Bulk RNA-seq of Sorted Nuclei: Hypothalamus GABAergic Neuron Nuclei

In order to isolate nuclear RNA from the GABAergic neurons, we used transgenic mice expressing a nuclear fluorescent protein and ran nuclei suspensions prepared from hypothalamus in a Fluorescence-Activated Cell Sorter before RNA extraction. By contrast, this bulk RNA-seq identified a very small number of DEGs (Supplementary Table S4) (24). Few changes in gene expression were visible at whole hypothalamus level by RT-qPCR. Interestingly, these included the downregulation of the Htr3b gene, which is only expressed in a very small number of GABAergic neurons within Cluster 1 and was only identified as DEG by bulk RNA-seq (Supplementary Fig. S3) (24).

Discussion

Combining single nuclei and bulk RNA-seq analysis, we list genes whose expression is up- or downregulated when TH levels are restored in hypothyroid mice. The present atlas (Supplementary Table S1) aims to support future research on the very complex influence of T3 on hypothalamic functions. One main conclusion is that the repertoire of genes varies widely across cell types, even within subcategories of neurons. Our unsuccessful attempt to find overlaps between the TH response of cortical and hypothalamic cell types further reinforces the view that different cell types display a very different response to TH stimulation. This opens a broad avenue for later investigations that should help to understand both the molecular basis of the diverse cellular responses and their physiological consequences.
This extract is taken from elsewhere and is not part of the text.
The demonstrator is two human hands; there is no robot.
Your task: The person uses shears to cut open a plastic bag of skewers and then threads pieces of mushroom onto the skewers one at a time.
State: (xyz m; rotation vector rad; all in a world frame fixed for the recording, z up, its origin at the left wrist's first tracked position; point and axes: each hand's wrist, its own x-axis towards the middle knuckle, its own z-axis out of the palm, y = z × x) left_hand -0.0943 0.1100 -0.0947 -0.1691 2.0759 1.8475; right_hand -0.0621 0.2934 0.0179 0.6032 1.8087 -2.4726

Although this is better documented in other areas of the brain, T3 has an important function during the development of the hypothalamus (29). This early influence of T3 is probably the main explanation for the divergence between our data, in which neurodevelopment is not affected, and the data previously obtained from mice in which the dominant-negative TRα1R384C receptor was present since embryonic life (27). The main defect of the hypothalamus of these mice is a defect in oligodendrocytes differentiation, which is consistent with that well-documented observation that differentiation of oligodendrocyte progenitors, which takes several days, is dependent on TH (30, 31). On the contrary, according to our results, differentiated oligodendrocytes display limited sensitivity to TH stimulation after terminal maturation and express the Thra and Thrb genes at a low level. However, the action of TH might influence the function of these cells. In particular, the TH-responsive gene Hcn2, which encodes the cyclic nucleotide-gated 2 ion channel, is known to influence myelin sheath length and conduction along myelinated axons (32).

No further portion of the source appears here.